The bill first would prioritize students who received the scholarship the year before, then those students' siblings, followed by students from a waitlist who qualify for free and reduced school lunch, then new applicants that qualify for free and reduced school lunch, followed by students who come from military families, then finally all students on the waitlist and all other new applicants.

Abernathy also said the bill was discriminatory. "This bill discriminates against public school parents. ... They are not eligible to participate in educational savings accounts to send their kids to college. Whereas, if you are attending homeschool or a private school, you in fact can divert some of those dollars that you receive from education savings accounts to pay for your kid to attend college," he said.

Several superintendents from rural districts also spoke against the bill, saying it could lead to the consolidation of schools. A school district is consolidated according to state law if its student population drops below 350 students for two consecutive years.
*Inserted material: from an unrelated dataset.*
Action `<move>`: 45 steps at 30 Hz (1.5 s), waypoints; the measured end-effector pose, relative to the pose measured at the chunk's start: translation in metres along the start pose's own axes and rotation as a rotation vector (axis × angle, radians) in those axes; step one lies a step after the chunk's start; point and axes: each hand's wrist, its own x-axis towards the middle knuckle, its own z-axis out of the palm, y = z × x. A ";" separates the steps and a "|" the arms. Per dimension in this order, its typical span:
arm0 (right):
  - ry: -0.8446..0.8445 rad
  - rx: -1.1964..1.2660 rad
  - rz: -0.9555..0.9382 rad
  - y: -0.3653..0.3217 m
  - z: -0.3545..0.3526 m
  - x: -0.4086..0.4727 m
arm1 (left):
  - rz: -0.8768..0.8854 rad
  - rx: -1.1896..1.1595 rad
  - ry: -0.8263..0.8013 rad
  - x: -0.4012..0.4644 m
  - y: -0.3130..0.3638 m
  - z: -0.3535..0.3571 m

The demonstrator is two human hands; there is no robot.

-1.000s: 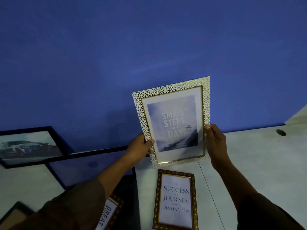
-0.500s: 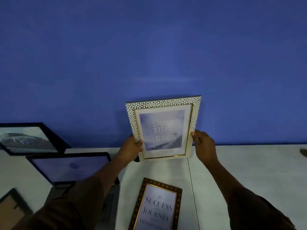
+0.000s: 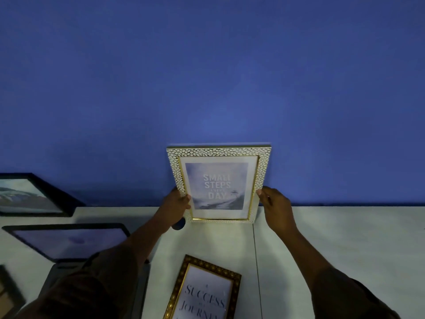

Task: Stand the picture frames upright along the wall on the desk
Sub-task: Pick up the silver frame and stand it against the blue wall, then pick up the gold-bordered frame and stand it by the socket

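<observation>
A white-and-gold pebbled frame [image 3: 218,151] reading "Small steps every day" stands upright on the white desk [image 3: 345,238], its top against the blue wall [image 3: 207,77]. My left hand [image 3: 177,202] grips its left edge and my right hand [image 3: 273,203] holds its right edge. A gold-brown frame [image 3: 204,288] reading "Success is a journey" lies flat on the desk in front of it. A black frame with a car picture [image 3: 30,195] leans at the wall on the far left. Another black frame [image 3: 66,240] lies flat left of my arm.
A dark flat thing [image 3: 59,272] lies under my left sleeve, below the flat black frame. Part of one more dark frame [image 3: 8,293] shows at the lower left edge. A seam [image 3: 256,261] runs across the desk from the frame's right corner toward me.
Both hands carried the pebbled frame down and back from mid-air; its bottom edge now rests on the desk and it stands straight against the wall. The view tilted level.
</observation>
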 end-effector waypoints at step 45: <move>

For some small districts, the loss of students to private schools could push them below the 350 student threshold, triggering consolidation.

In Arkansas, the largest portion of the cost of a public school student’s education is covered by what’s called “foundation funding” — a mixture of state general revenue and local property taxes that the state collects and then remits to local school districts. The legislature has established foundation funding at $6,646 per student for the current school year. When a student leaves a public school for a private school, the foundation funding does not follow the student. The student’s former public school district does not receive foundation funding for that student the next year.

HB 1222 would not directly divert public education funding to private schools as some voucher programs in other states have done. Instead, dollars that would have otherwise entered state general revenue in the form of income tax would be diverted to the nonprofits administering the education savings accounts. Those nonprofits would then be able to transfer an amount of money equivalent to foundation funding for each academic year into an eligible student’s account.

A legislative impact statement released by the Department of Finance and Administration found the bill would lead to a $6.5 million reduction in state general revenue from July 2018 to June 2019. Growth would be capped at 10 percent per subsequent year.

"It is anticipated that full amount of the credit would be utilized every year," according to the impact statement. Consequently, the amount of revenue reduction would grow significantly each year.

During testimony, Dotson said that Governor Hutchinson is "neutral" on the bill and not taking a stance for or against it.

In a statement, Hutchinson wrote that he applauds Dotson on his school choice leadership, but has concerns about the fiscal impact of the bill.

“I’ve always been a strong advocate for choice of parents in the educational environment, but I do have to watch over the state budget, and this would have a negative impact of approximately $7 million. For that reason, I’ve expressed my reservations on the bill."

The governor added that his preference "would be that if we used limited state resources for choice, it should first go to those children who are caught in an academically-failed school and are looking for a way out and low-income students.”

The bill now goes to the full House.